Peter Cartwright
1785 – 1873

Peter Cartwright was born in Amherst County, Virginia. His father was a colonial soldier in the War of Independence. Shortly after the war, the family moved to Kentucky. Peter Cartwright was reared in frontier surroundings, and like many of the young men in that primitive area, engaged in sinful practices. His mother, a devout Christian woman, opened their cabin home for preaching by the Methodist circuit preachers. As a young man of sixteen, Peter was convicted of his sins as a result of these meetings, and after several weeks of deep agony and contrition, he was “soundly converted” at an outdoor revival meeting. His new faith completely changed his life, and Cartwright immediately began to witness for Christ.

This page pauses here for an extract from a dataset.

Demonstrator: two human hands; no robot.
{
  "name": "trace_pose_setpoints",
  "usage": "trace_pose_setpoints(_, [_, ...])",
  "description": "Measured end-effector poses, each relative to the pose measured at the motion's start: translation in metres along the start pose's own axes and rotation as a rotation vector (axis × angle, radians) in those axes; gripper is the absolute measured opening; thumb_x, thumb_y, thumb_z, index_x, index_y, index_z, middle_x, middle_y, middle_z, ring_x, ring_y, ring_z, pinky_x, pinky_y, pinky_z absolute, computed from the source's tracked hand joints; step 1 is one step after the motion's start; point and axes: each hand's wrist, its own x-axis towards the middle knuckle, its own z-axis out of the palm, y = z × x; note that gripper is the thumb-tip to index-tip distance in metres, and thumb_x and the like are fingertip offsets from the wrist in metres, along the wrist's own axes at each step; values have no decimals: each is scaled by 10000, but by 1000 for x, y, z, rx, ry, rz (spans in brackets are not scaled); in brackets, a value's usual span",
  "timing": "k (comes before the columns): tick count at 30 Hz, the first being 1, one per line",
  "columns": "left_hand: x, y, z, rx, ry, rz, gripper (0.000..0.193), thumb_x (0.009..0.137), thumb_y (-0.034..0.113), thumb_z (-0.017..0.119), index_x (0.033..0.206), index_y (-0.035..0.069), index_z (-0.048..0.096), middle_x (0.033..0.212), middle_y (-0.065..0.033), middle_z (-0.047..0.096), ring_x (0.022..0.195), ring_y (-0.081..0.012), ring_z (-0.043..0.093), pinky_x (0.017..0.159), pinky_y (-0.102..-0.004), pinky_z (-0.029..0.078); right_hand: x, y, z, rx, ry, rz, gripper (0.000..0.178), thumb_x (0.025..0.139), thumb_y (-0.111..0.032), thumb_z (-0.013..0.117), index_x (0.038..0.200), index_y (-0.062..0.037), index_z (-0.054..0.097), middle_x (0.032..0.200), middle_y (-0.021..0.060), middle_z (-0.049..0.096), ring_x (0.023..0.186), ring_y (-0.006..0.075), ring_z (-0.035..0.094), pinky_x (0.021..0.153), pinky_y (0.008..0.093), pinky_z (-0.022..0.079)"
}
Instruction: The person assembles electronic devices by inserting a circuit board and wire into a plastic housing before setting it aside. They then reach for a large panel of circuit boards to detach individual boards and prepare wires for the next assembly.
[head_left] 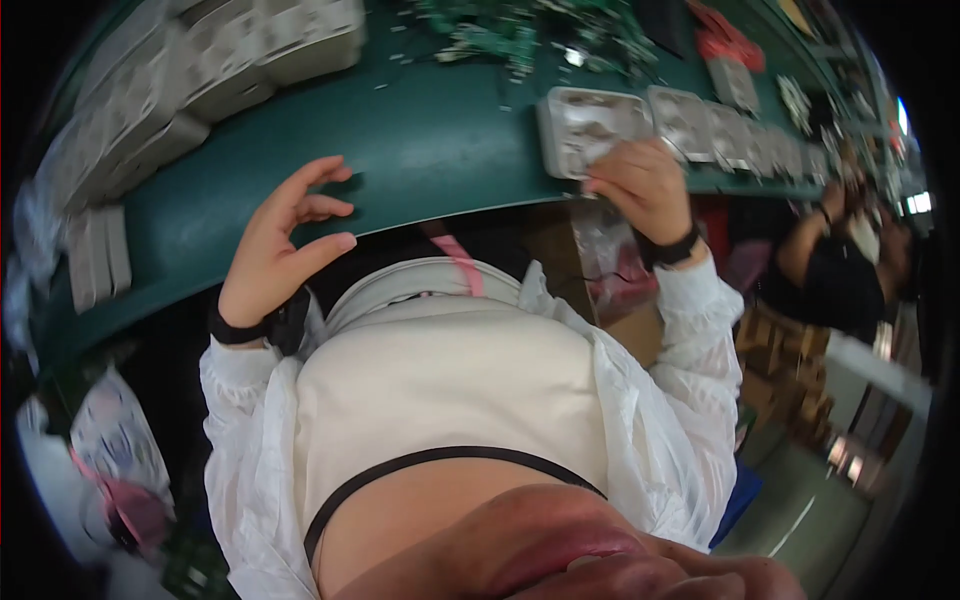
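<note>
1. Grey, roughly rectangular moulded-pulp tray with shaped hollows: it sits at the near edge of the smooth dark-green bench, right of the middle of the view, its open side up.
2. The person's right hand, with a black band at the wrist, is much the nearer of the two. It overlaps the tray's near right corner, so most of the tray lies ahead of its fingertips and to their left.
3. The fingers of that hand are bent and drawn close to the thumb, nearly pinched. Blur hides whether they grip the rim, hold something small or only hover, so I cannot tell.
4. The tray's longer side seems to run left to right, roughly along the bench edge; the fisheye bend makes the exact angle uncertain.
5. Similar grey pulp trays form a row just beside it, on the right.
6. The person's left hand is well apart from the tray, on its left. Its fingers are spread and loosely curled, the thumb is wide of them, and it holds nothing that shows.
7. Beyond the tray, toward the bench's far side, lies a loose heap of small green and silvery pieces. Stacked grey pulp trays stand beyond the left hand, on its left.
</note>
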Motion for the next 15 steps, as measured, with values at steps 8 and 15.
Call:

One year later he was licensed as an “exhorter” and began riding a circuit of his own. His appointments were few and far between, and he preached wherever people would open their homes, because “meeting houses” were few. This was the beginning of his long career as a circuit-riding Methodist preacher. Cartwright was a “hellfire and brimstone” preacher after the style of Wesley, and his character and personality often matched his sermons. Often he personally thrashed the “rowdies” who disturbed his camp meetings, after which he saw many of them “get religion.”

His fearlessness is described in an incident which took place in Nashville. As he was preaching, General Andrew Jackson entered the service. The local preacher whispered the news to Cartwright which prompted him to thunder, “And who is General Jackson? If General Jackson doesn’t get his soul converted, God will damn him as quickly as anyone else.” Jackson smiled and later told Cartwright that he was a “man after my own heart.”

In over fifty years of traveling circuits in Kentucky, Tennessee, Ohio, Indiana and Illinois, Cartwright received ten thousand members into the Methodist Church, personally baptized twelve thousand people, and preached more than fifteen thousand sermons. He was strongly opposed to easy religion, education and culture in the ministry. His equipment consisted of a black broadcloth suit and a horse with saddlebags, while his library was composed of a Bible, a hymnbook, and a copy of Methodist Discipline. He was the epitome of the Methodist circuit riders who firmly planted the “old time religion” in the frontier of the infant United States of America.